L’Arrêt Rispal et son impact sur les contrats entre concessionnaires d’autoroute

La question de la nature juridique des contrats conclus entre concessionnaires d’autoroute et des personnes privées est un sujet complexe. Pendant longtemps, la jurisprudence Entreprise Peyrot du Tribunal des Conflits imposait que ces contrats soient considérés comme des contrats administratifs, impliquant la compétence du juge administratif en cas de litige. Mais en 2015, l’arrêt Rispal est venu bouleverser cette analyse.

La jurisprudence historique Entreprise Peyrot

Jusqu’en 1963, les contrats passés entre une société concessionnaire d’autoroute et un prestataire privé étaient considérés comme des contrats de droit privé. Mais l’arrêt Entreprise Peyrot du 8 juillet 1963 a changé la donne. En imposant le critère du « lien direct » avec le service public, le Tribunal des Conflits a administrativement qualifié ces contrats.

Ainsi, dès lors qu’un contrat visait l’exécution de travaux nécessaires à la construction de l’autoroute, il était soumis aux règles exorbitantes de droit public. Le juge administratif devenait alors compétent en cas de litige entre les parties.

La portée révolutionnaire de l’arrêt Rispal

Après plus de 50 ans, la jurisprudence Entreprise Peyrot a été abandonnée par l’arrêt Rispal du Tribunal des Conflits du 9 mars 2015. En l’espèce, il s’agissait d’un contrat entre la société ASF et une sculptrice pour la réalisation d’une œuvre sur une aire d’autoroute.

Contrairement à sa jurisprudence historique, le Tribunal des Conflits a estimé que ce type de contrat devait être qualifié de contrat de droit privé. Il a donc acté un revirement majeur, considérant que le concessionnaire n’agit pas pour le compte de l’État dans ces contrats d’exploitation de l’autoroute.

Une évolution jurisprudentielle aux effets limités

Cependant, le Tribunal des Conflits a atténué la portée du revirement Rispal en précisant que l’appréciation de la nature d’un contrat se fait à sa date de conclusion.
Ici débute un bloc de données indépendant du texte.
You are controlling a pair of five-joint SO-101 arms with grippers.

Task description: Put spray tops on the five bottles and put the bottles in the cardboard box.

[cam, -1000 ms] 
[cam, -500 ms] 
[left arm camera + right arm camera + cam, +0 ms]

Ainsi, cette nouvelle analyse ne s’applique qu’aux contrats passés après le 9 mars 2015.

Les contrats antérieurs à l’arrêt Rispal, même conclus entre personnes privées, restent soumis à un régime administratif et relèvent toujours de la compétence du juge administratif. Il faut attendre leur renouvellement pour que le droit privé s’applique.

Un impact limité pour les justiciables

Concrètement, la portée de l’arrêt Rispal est donc restreinte pour les justiciables, puisqu’il ne s’applique qu’aux contrats passés après 2015. De plus, en matière de contrats publics, la jurisprudence analyse toujours leur lien avec le service public pour en déterminer la nature juridique.

Mais à terme, on peut penser que la solution Rispal finira par s’imposer totalement, entérinant le fait que les concessionnaires d’autoroutes n’agissent pas pour le compte de l’État. Les contrats futurs devraient donc relever majoritairement du droit privé.

Définition : qu’est-ce qu’un contrat administratif ?

Un contrat administratif est un contrat conclu entre une personne publique (État, collectivité territoriale, établissement public…) et un cocontractant public ou privé, qui comporte des clauses exorbitantes du droit commun. Ces clauses lui confèrent des prérogatives de puissance publique.

Exemple de contrat administratif

Le contrat conclu entre une commune et une entreprise pour la collecte des ordures ménagères est un contrat administratif. Il comporte des clauses exorbitantes permettant à la commune de modifier unilatéralement le contrat ou de le résilier pour motif d’intérêt général.